Efficacy and Safety of Indacaterol in Adults (40 Years and Above) With Chronic Obstructive Pulmonary Disease (COPD)

July 22, 2011 updated by: Novartis Pharmaceuticals

A Phase III, 26-week Multicenter Randomized Double-blind, Placebo-controlled, Parallel-group Study to Assess the Efficacy, Safety, and Tolerability of Indacaterol (150 and 300 µg Once Daily [od]) in Patients With Chronic Obstructive Pulmonary Disease (COPD)

This study evaluated the efficacy and safety of two doses of indacaterol in adults aged 40 or over with chronic obstructive pulmonary disease (COPD) in China and in two other countries.

Study Overview

Status

Completed

Conditions

Intervention / Treatment

Study Type

Interventional

Enrollment (Actual)

563

Phase

  • Phase 3

Contacts and Locations

This section provides the contact details for those conducting the study, and information on where this study is being conducted.

Study Locations

  • Australia
      • Adelaide, Australia
        • Novartis Investigative Site
      • Clayton, Australia
        • Novartis Investigative Site
      • Daw Park, Australia
        • Novartis Investigative Site
  • China
      • Beijing, China
        • Novartis Investigative Site
      • Changsha, China
        • Novartis Investigative Site
      • Chongqing, China
        • Novartis Investigative Site
      • Fuzhou, China
        • Novartis Investigator Site
      • Guang Zhou, China
        • Novartis Investigative Site
      • Shandong, China
        • Novartis Investigative Site
      • Shanghai, China
        • Novartis Investigative Site
      • Shenyang, China
        • Novartis Investigative Site
      • Shijiazhuang, China
        • Novartis Investigative Site
      • Xi'an, China
        • Novartis Investigative Site
  • India
      • Bangalore, India
        • Novartis Investigative Site
      • Trivandrum, India
        • Novartis Investigative Site

Participation Criteria

Researchers look for people who fit a certain description, called eligibility criteria.

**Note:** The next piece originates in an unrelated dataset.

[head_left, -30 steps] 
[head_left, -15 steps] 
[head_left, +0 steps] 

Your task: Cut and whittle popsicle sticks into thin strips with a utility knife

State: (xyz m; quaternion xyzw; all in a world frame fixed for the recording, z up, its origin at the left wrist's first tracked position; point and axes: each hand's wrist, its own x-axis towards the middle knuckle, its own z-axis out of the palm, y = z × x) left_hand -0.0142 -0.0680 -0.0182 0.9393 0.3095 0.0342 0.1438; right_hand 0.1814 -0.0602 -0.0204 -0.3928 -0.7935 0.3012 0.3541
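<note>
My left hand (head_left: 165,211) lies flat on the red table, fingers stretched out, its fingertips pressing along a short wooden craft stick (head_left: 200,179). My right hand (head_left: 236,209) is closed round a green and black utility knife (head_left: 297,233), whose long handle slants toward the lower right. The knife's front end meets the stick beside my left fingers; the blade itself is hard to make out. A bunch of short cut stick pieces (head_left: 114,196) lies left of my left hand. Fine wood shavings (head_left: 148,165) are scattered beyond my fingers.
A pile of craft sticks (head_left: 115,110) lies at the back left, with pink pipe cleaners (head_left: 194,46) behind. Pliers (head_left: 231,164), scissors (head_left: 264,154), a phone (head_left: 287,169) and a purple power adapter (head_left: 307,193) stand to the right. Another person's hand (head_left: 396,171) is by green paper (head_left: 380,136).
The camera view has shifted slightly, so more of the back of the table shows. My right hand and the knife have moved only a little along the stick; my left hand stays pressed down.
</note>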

Some examples of these criteria are a person's general health condition or prior treatments.

Eligibility Criteria

Ages Eligible for Study

40 years and older (Adult, Older Adult)

Accepts Healthy Volunteers

No

Genders Eligible for Study

All

Description

Inclusion Criteria:

  • Adults aged ≥ 40 years

  • Diagnosis of chronic obstructive pulmonary disease (COPD) (moderate to severe as classified by the Global Initiative for Chronic Obstructive Lung Disease (GOLD) Guidelines, 2007) and:

    1. Smoking history of at least 10 pack years
    2. Post-bronchodilator forced expiratory volume in 1 second (FEV1) < 80% and ≥ 30% of the predicted normal value
    3. Post-bronchodilator FEV1/FVC (forced vital capacity) < 70%

Exclusion Criteria:

  • Patients who have received systemic corticosteroids for a COPD exacerbation in the 6 weeks prior to screening or during the run-in period
  • Patients requiring long-term oxygen therapy (> 15 hours a day) for chronic hypoxemia
  • Patients who have had a respiratory tract infection within 6 weeks prior to screening
  • Patients with concomitant pulmonary disease
  • Patients with a history of asthma
  • Patients with diabetes Type I or uncontrolled diabetes Type II
  • Any patient with lung cancer or a history of lung cancer
  • Any patient with active cancer or a history of cancer with less than 5 years disease-free survival time
  • Patients with a history of long QT syndrome or whose QTc interval (Bazett's) measured at screening is prolonged
  • Patients who have been vaccinated with live attenuated vaccines within 30 days prior to screening or during the run-in period
  • Patients unable to successfully use a dry powder inhaler device or perform spirometry measurements

Other protocol-defined inclusion/exclusion criteria applied to the study.

Study Plan

This section provides details of the study plan, including how the study is designed and what the study is measuring.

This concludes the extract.